- _Try it_
Will you give every entry again exactly as it stands?

- _Input for this task_
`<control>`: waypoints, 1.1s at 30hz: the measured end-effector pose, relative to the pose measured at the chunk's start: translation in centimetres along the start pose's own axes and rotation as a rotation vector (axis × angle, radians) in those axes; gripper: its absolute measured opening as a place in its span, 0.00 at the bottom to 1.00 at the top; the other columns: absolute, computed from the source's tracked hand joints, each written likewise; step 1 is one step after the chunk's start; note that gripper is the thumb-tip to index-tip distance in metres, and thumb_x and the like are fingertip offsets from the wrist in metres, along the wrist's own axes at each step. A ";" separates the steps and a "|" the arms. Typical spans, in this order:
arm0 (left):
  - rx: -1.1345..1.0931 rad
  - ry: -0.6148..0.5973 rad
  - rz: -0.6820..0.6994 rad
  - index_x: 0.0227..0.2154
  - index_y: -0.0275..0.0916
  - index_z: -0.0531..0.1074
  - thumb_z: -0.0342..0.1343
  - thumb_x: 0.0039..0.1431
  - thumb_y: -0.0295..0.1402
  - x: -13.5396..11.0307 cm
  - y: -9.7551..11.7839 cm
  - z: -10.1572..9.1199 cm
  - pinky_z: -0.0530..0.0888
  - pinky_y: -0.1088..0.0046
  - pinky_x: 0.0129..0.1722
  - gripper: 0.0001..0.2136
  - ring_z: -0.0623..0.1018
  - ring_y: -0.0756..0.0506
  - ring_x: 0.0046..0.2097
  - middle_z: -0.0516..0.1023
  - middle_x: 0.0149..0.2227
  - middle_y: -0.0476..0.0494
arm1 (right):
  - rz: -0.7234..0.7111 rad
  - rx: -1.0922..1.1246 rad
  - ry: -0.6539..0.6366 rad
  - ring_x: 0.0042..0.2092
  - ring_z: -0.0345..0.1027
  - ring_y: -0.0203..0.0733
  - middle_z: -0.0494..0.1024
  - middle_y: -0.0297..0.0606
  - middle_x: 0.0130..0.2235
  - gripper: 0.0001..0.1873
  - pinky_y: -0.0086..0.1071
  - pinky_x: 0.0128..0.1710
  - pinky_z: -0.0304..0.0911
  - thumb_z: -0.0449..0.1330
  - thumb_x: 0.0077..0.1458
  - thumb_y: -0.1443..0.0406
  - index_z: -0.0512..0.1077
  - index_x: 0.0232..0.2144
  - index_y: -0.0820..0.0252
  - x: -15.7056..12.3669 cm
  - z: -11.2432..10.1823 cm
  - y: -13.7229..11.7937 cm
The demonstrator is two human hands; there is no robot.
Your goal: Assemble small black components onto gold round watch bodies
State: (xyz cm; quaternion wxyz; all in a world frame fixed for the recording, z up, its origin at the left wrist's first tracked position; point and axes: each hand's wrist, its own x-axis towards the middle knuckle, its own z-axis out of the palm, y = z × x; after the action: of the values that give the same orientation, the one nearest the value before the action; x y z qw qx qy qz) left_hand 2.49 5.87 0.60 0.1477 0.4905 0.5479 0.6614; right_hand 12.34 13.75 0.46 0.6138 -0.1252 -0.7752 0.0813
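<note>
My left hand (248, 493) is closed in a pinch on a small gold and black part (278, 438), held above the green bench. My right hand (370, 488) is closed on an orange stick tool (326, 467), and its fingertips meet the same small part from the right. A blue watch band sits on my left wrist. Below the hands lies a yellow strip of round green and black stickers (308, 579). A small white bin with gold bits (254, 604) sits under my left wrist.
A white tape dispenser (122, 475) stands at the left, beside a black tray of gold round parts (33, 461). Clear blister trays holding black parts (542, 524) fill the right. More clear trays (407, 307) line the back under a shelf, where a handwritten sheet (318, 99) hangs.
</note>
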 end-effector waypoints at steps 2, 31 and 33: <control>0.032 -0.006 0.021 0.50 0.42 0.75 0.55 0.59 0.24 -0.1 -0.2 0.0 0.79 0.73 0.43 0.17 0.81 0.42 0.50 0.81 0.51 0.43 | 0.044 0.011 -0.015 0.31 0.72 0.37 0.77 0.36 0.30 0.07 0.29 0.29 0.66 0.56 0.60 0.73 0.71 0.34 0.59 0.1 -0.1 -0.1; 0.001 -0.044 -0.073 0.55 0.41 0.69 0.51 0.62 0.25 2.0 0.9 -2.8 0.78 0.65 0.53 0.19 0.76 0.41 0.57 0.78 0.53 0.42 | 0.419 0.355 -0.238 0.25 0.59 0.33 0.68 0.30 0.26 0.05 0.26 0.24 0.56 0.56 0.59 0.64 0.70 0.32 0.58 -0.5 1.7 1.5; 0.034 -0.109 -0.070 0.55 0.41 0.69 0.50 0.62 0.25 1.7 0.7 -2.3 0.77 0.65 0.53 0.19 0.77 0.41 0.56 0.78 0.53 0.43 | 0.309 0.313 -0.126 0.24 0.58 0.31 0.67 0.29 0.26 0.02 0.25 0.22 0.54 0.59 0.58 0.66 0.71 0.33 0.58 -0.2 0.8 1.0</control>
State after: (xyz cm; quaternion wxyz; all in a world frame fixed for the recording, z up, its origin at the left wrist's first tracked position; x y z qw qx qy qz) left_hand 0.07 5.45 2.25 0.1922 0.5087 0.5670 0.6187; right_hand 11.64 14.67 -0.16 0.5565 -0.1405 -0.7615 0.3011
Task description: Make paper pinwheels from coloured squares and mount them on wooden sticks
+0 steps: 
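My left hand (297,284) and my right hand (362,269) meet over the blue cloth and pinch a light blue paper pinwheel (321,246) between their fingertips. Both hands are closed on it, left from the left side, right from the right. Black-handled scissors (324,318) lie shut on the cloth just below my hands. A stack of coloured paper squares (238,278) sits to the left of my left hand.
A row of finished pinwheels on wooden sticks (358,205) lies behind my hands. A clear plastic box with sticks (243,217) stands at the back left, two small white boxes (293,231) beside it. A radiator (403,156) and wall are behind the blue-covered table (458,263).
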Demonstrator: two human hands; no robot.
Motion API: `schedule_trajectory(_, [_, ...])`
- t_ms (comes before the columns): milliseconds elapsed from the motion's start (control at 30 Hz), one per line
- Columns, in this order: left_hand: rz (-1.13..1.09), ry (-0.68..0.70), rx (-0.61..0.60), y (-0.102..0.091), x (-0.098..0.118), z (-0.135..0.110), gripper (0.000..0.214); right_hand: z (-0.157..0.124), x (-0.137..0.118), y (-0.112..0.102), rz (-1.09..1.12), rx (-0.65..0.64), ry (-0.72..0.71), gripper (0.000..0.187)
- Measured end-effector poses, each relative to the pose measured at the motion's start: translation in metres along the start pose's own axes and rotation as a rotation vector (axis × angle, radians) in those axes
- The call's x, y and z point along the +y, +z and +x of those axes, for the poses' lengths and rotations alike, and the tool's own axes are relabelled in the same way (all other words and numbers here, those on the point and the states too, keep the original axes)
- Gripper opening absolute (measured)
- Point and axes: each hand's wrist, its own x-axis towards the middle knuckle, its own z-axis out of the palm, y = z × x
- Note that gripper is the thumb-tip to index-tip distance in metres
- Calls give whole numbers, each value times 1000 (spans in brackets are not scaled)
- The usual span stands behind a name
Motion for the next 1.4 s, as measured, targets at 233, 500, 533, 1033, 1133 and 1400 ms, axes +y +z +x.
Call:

- _Solution to the problem_
`<control>`: waypoints, 1.1s at 30hz: the measured end-effector pose, relative to the pose measured at the chunk's start: translation in centimetres along the start pose's own axes and rotation as a rotation vector (axis × angle, radians) in those axes; gripper: its absolute measured opening as a place in its span, 0.00 at the bottom to 1.00 at the top; the other columns: absolute, computed from the source's tracked hand joints, each written likewise; step 1 is one step after the chunk's start; note that gripper is the thumb-tip to index-tip distance in metres, and thumb_x and the like are fingertip offsets from the wrist in metres, along the wrist's own axes at each step. A ";" separates the steps and a "|" the arms. Typical spans, in this order:
arm0 (left):
  - rx: -1.1345..1.0931 rad
  - ry: -0.6148..0.5973 rad
  - rz: -0.6820..0.6994 rad
  - index_x: 0.0227..0.2154
  - index_y: -0.0275..0.0916
  - index_z: -0.0531..0.1074
  - thumb_z: -0.0342..0.1343
  - thumb_x: 0.0039..0.1431
  - thumb_y: -0.0295..0.1402
  - x: -13.5396..11.0307 cm
  - y: -9.7551..11.7839 cm
  - z: -10.1572..9.1199 cm
  - pinky_z: -0.0530..0.0888
  - pinky_y: -0.1088..0.0046
  - pinky_x: 0.0129..0.1722
  - gripper: 0.0001..0.2136
  - ring_z: -0.0623..0.1018
  - ring_y: -0.0756..0.0506
  - ring_x: 0.0046..0.2097
  - middle_z: -0.0516..0.1023
  - middle_x: 0.0149..0.2227
  - middle_y: -0.0476..0.0494
arm1 (right):
  - rz: -0.7234..0.7111 rad
  - rx: -1.0922..1.1246 rad
  - ry: -0.6539..0.6366 rad
  - ring_x: 0.0042..0.2092
  - ring_z: -0.0345..0.1027
  - ring_y: -0.0203..0.0733
  - middle_z: -0.0494..0.1024
  - middle_y: -0.0297..0.0606
  - middle_x: 0.0130..0.2235
  - gripper: 0.0001..0.1873
  - pinky_y: -0.0086..0.1071
  - pinky_x: 0.0128..0.1710
  - pinky_z: -0.0304..0.0911
  - thumb_z: -0.0449..0.1330
  - thumb_x: 0.0077..0.1458
  - thumb_y: -0.1443..0.0406
  - index_z: -0.0512..0.1077
  - index_x: 0.0232..0.2144
  - index_y: -0.0820..0.0252
  - x: -15.7056..12.3669 cm
  - z: -11.2432..10.1823 cm
  - y: -13.7229..11.7937 cm
The demonstrator is two human hands; there is no robot.
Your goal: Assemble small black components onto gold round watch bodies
State: (xyz cm; quaternion wxyz; all in a world frame fixed for the recording, z up, its origin at the left wrist's first tracked position; point and axes: each hand's wrist, its own x-axis towards the middle knuckle, its own z-axis out of the palm, y = z × x; after the action: of the values that give the same orientation, the one nearest the value before the action; x y z qw qx qy qz) left_hand 2.49 5.87 0.60 0.1477 0.4905 0.5479 0.6614; right_hand 12.34 13.75 0.46 0.6138 -0.1252 -0.7752 0.0813
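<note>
My left hand (248, 493) is closed in a pinch on a small gold and black part (278, 438), held above the green bench. My right hand (370, 488) is closed on an orange stick tool (326, 467), and its fingertips meet the same small part from the right. A blue watch band sits on my left wrist. Below the hands lies a yellow strip of round green and black stickers (308, 579). A small white bin with gold bits (254, 604) sits under my left wrist.
A white tape dispenser (122, 475) stands at the left, beside a black tray of gold round parts (33, 461). Clear blister trays holding black parts (542, 524) fill the right. More clear trays (407, 307) line the back under a shelf, where a handwritten sheet (318, 99) hangs.
</note>
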 end-effector waypoints at steps 2, 31 and 33: <control>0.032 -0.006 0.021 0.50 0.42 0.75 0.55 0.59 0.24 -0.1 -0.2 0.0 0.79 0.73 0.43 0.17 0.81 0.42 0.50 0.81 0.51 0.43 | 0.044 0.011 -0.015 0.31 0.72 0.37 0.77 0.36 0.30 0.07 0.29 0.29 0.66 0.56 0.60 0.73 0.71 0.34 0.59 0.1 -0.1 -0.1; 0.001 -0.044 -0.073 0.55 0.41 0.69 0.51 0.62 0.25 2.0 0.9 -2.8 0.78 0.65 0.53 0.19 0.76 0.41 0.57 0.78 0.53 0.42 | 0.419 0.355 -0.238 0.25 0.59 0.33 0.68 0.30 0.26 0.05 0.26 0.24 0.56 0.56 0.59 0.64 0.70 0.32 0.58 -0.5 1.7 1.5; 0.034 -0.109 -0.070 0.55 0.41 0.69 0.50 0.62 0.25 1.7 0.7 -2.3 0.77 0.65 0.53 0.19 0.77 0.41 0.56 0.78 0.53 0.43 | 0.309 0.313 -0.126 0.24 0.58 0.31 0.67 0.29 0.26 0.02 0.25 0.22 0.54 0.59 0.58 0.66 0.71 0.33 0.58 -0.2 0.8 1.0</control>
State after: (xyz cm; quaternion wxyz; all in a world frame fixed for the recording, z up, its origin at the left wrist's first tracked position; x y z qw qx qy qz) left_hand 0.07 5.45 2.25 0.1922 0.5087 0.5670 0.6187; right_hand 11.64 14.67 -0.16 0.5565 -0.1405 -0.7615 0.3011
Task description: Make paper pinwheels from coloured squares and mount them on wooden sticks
+0 steps: 
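My left hand (297,284) and my right hand (362,269) meet over the blue cloth and pinch a light blue paper pinwheel (321,246) between their fingertips. Both hands are closed on it, left from the left side, right from the right. Black-handled scissors (324,318) lie shut on the cloth just below my hands. A stack of coloured paper squares (238,278) sits to the left of my left hand.
A row of finished pinwheels on wooden sticks (358,205) lies behind my hands. A clear plastic box with sticks (243,217) stands at the back left, two small white boxes (293,231) beside it. A radiator (403,156) and wall are behind the blue-covered table (458,263).
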Demonstrator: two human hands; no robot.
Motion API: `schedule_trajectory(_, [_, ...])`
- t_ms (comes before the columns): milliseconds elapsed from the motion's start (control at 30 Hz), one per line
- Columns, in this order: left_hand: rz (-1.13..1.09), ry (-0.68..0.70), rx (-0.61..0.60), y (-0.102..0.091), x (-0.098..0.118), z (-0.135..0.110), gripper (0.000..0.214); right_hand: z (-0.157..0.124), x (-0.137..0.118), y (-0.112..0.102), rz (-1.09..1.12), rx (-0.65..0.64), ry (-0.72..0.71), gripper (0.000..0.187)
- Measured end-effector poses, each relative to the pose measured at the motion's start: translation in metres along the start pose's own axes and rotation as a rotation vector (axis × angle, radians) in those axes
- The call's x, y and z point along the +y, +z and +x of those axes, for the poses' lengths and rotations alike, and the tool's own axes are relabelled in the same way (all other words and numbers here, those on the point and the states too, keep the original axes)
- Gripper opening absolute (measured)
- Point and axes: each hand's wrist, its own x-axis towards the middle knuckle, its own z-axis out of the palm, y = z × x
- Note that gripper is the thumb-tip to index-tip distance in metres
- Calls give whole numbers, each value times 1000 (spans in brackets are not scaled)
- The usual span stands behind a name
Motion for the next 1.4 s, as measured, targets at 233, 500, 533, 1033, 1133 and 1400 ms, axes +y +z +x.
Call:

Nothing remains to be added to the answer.